Your instructions:
Write the data out again, matching every line exactly.

[Opening Dataset section section]

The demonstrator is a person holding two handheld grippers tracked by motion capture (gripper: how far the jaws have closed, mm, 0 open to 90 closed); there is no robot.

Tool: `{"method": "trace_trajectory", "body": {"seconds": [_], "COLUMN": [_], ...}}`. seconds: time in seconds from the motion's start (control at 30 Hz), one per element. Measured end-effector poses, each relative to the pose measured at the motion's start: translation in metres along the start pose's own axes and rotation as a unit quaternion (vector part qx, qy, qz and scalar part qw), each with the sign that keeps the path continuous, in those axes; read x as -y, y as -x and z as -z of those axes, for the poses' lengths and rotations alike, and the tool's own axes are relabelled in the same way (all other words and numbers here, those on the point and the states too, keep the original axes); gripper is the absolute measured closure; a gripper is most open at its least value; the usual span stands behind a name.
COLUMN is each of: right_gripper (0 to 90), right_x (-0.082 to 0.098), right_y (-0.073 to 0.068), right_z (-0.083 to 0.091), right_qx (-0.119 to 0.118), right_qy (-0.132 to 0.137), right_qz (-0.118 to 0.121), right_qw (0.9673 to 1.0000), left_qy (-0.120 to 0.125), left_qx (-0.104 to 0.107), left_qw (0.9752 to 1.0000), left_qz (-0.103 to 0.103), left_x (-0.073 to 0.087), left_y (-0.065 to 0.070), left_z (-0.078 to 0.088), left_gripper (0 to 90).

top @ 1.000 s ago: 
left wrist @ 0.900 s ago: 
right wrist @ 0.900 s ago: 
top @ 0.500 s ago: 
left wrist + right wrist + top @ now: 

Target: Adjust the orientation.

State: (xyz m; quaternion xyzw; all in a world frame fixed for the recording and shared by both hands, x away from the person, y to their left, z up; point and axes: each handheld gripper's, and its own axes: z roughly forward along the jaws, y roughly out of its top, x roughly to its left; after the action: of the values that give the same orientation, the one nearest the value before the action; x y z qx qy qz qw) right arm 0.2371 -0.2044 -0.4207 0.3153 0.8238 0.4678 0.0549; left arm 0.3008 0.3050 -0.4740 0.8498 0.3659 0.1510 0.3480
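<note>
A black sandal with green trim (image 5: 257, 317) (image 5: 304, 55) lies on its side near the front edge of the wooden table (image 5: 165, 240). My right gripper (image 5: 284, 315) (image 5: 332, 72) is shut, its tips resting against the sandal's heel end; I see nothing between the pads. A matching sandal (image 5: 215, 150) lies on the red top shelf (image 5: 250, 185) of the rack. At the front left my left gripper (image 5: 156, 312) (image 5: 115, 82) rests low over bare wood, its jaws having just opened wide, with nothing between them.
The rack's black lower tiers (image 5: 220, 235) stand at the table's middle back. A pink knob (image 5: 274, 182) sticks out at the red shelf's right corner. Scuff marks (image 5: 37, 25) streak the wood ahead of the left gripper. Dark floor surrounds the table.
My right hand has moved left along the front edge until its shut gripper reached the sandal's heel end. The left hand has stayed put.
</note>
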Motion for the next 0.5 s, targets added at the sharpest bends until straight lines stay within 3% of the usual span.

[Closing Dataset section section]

Your solution:
The demonstrator is a person holding two handheld grippers tracked by motion capture (gripper: how far the jaws have closed, mm, 0 open to 90 closed); there is no robot.

Tool: `{"method": "trace_trajectory", "body": {"seconds": [_], "COLUMN": [_], ...}}`. seconds: time in seconds from the motion's start (control at 30 Hz), one per element. Measured end-effector poses, each relative to the pose measured at the motion's start: translation in metres along the start pose's own axes and rotation as a unit quaternion (vector part qx, qy, qz and scalar part qw), each with the sign that keeps the path continuous, in those axes; read x as -y, y as -x and z as -z of those axes, for the poses' lengths and rotations alike, and the tool's own axes are relabelled in the same way (all other words and numbers here, those on the point and the states too, keep the original axes); gripper is the absolute measured closure; a gripper is most open at its least value; the usual span stands behind a name.
COLUMN is each of: right_gripper (0 to 90), right_x (-0.082 to 0.098), right_y (-0.073 to 0.068), right_z (-0.083 to 0.091), right_qx (-0.119 to 0.118), right_qy (-0.132 to 0.137), right_qz (-0.118 to 0.121), right_qw (0.9673 to 1.0000), left_qy (-0.120 to 0.125), left_qx (-0.104 to 0.107), left_qw (0.9752 to 1.0000), left_qz (-0.103 to 0.103), left_x (-0.073 to 0.087), left_y (-0.065 to 0.070), left_z (-0.078 to 0.088), left_gripper (0 to 90).

top @ 1.000 s ago: 
left wrist @ 0.900 s ago: 
right wrist @ 0.900 s ago: 
top @ 0.500 s ago: 
left wrist + right wrist + top @ now: 

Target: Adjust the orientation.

State: (xyz m; quaternion xyzw; all in a world frame fixed for the recording and shared by both hands, x away from the person, y to their left, z up; point and axes: each handheld gripper's, and its own axes: z roughly forward along the jaws, y roughly out of its top, x roughly to its left; after the action: of the values that give the same orientation, the one nearest the value before the action; x y z qx qy qz qw) right arm 0.2371 -0.2044 -0.4207 0.3153 0.8238 0.4678 0.0549; left arm 0.3008 0.3050 -0.4740 0.8498 0.3659 0.1510 0.3480
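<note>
A black sandal with green trim (image 5: 257, 317) (image 5: 304, 55) lies on its side near the front edge of the wooden table (image 5: 165, 240). My right gripper (image 5: 284, 315) (image 5: 332, 72) is shut, its tips resting against the sandal's heel end; I see nothing between the pads. A matching sandal (image 5: 215, 150) lies on the red top shelf (image 5: 250, 185) of the rack. At the front left my left gripper (image 5: 156, 312) (image 5: 115, 82) rests low over bare wood, its jaws having just opened wide, with nothing between them.
The rack's black lower tiers (image 5: 220, 235) stand at the table's middle back. A pink knob (image 5: 274, 182) sticks out at the red shelf's right corner. Scuff marks (image 5: 37, 25) streak the wood ahead of the left gripper. Dark floor surrounds the table.
My right hand has moved left along the front edge until its shut gripper reached the sandal's heel end. The left hand has stayed put.
</note>
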Motion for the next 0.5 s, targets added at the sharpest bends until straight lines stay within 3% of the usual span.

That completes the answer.